Bridgewater On-Ramp


Like this tire, hole blown through the sidewall,
     my charity is deflated.
Even my car balked at this trip on a night
     when the full moon chose to hide.

His eyes are more deeply set now
     and the psychotropic haze screens out most,
          but not all of the rage.
Carrying the legacy of institutional depression
     in a waist now bulging the State Correctional Company sweatshirt,
He seems somehow a not-so-jolly Santa.
As he coolly refers to the other murderers like him,
     I play with the letters, moving the "n" the short trip
          from Santa to Satan.
Leaning back, he asserts that murder is just another crime,
     that he always knew he would end up here anyway.
Unable to handle the truth of this could-be brother
     who loves me like a would-be father,
          my mind's fist strikes him off the reclining chair
               and he rises...hovers...death's angel...
                         the demon in me.

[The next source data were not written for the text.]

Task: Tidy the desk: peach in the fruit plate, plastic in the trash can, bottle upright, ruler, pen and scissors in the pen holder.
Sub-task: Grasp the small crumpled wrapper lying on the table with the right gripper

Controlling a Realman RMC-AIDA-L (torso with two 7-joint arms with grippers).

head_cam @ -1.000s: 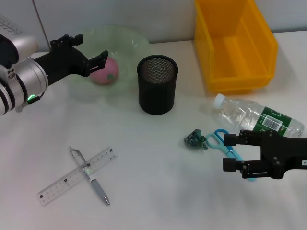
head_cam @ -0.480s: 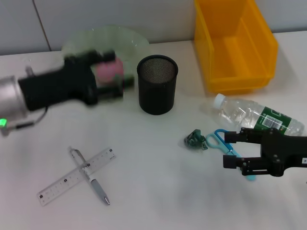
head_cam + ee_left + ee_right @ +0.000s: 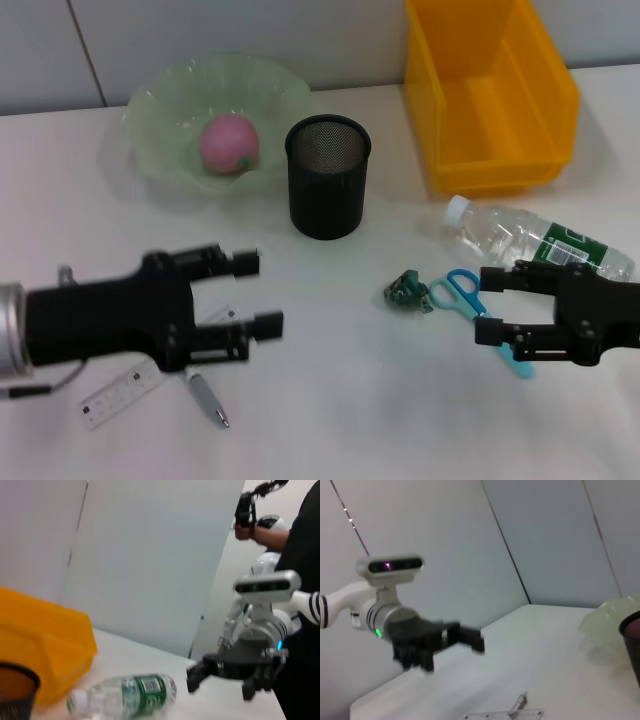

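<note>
Head view: our left hand, fingers apart, hovers over the ruler; beyond it the peach sits in the plate, the mesh cup empty; our right hand, fingers apart, hovers over the scissors.

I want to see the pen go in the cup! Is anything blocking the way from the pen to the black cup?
Nothing visible blocks it. The pen lies under the left gripper, crossed with the ruler. Between them and the pen holder there is only bare table. The holder's open top looks clear.
</note>
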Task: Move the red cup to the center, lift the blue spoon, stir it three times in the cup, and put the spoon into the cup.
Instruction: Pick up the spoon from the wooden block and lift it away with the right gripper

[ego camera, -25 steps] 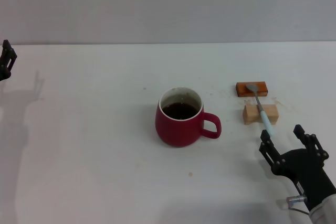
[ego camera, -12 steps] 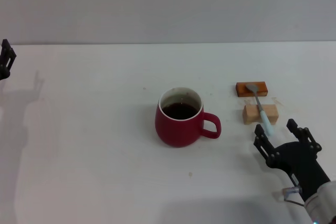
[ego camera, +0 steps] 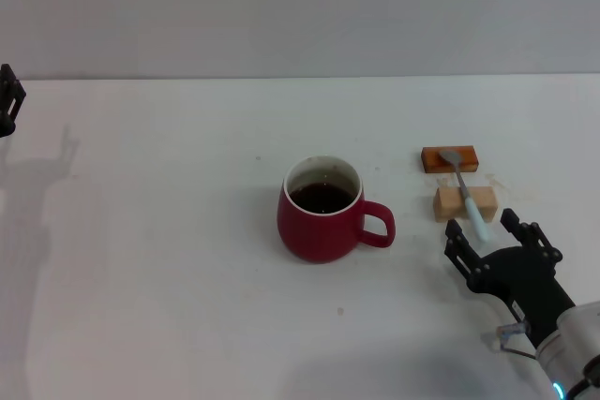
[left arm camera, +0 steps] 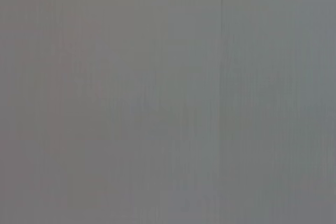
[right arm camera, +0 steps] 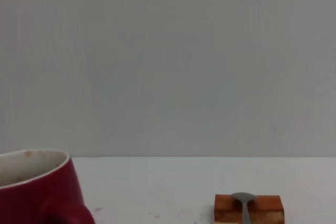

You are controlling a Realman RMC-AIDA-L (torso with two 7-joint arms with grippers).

Yet etched in his arm, like some HIV-coursing blue vein
     erupting toward daylight are the names of his children.
The demon whispers to me about the symptoms of Fetal Alcohol Syndrome
     and the price children pay when limited, semi-conscious
          parenting poisons.
But buried innocence in his withdrawing baby blues overpowers
     with screams for me to mourn the ten-year-old in him
     still bruised from daily beatings
     and still hiding in neighbors' basements
          to avoid Mother's latest lover.
So I paint the picture of happy, active, beautiful children
     in the care of the loving family I've met
and promise to let them know that their Daddy loved them when they 
someday seek him and find that his life sentence was short.

Changing the tire in the dangerous dark,
     I wonder if the demon was defeated.